- [2025/09] We released the new official version [v0.9.1](https://github.com/vllm-project/vllm-ascend/releases/tag/v0.9.1)! Please follow the [official guide](https://vllm-ascend.readthedocs.io/en/v0.9.1-dev/tutorials/large_scale_ep.html) to start deploy large scale Expert Parallelism (EP) on Ascend.
- [2025/08] We hosted the [vLLM Beijing Meetup](https://mp.weixin.qq.com/s/7n8OYNrCC_I9SJaybHA_-Q) with vLLM and Tencent! Please find the meetup slides [here](https://drive.google.com/drive/folders/1Pid6NSFLU43DZRi0EaTcPgXsAzDvbBqF).

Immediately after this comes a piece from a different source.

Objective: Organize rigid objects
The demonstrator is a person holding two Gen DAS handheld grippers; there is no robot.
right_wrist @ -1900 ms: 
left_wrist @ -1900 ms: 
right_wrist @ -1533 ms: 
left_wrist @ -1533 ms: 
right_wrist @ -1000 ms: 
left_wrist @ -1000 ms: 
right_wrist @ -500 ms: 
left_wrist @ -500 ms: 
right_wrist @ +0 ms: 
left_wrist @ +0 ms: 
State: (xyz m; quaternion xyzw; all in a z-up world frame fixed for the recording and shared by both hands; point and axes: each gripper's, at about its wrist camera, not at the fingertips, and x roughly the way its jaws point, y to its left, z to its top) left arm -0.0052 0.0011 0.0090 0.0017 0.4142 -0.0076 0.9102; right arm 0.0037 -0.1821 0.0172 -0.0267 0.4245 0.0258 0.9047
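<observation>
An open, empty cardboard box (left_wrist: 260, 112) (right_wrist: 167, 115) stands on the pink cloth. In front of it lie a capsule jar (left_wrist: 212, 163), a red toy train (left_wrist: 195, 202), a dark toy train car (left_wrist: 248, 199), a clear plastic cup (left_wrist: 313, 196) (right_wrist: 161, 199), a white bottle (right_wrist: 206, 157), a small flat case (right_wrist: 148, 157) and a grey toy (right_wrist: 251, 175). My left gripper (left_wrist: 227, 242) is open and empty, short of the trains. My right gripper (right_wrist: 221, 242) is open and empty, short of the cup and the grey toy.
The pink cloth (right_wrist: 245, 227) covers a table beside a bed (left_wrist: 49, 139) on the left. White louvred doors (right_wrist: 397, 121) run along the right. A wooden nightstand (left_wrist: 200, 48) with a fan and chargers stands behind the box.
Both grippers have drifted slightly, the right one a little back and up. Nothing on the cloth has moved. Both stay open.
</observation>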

- [2025/06] [User stories](https://vllm-ascend.readthedocs.io/en/latest/community/user_stories/index.html) page is now live! It kicks off with LLaMA-Factory/verl//TRL/GPUStack to demonstrate how vLLM Ascend assists Ascend users in enhancing their experience across fine-tuning, evaluation, reinforcement learning (RL), and deployment scenarios.
- [2025/06] [Contributors](https://vllm-ascend.readthedocs.io/en/latest/community/contributors.html) page is now live! All contributions deserve to be recorded, thanks for all contributors.
- [2025/05] We've released first official version [v0.7.3](https://github.com/vllm-project/vllm-ascend/releases/tag/v0.7.3)! We collaborated with the vLLM community to publish a blog post sharing our practice: [Introducing vLLM Hardware Plugin, Best Practice from Ascend NPU](https://blog.vllm.ai/2025/05/12/hardware-plugin.html).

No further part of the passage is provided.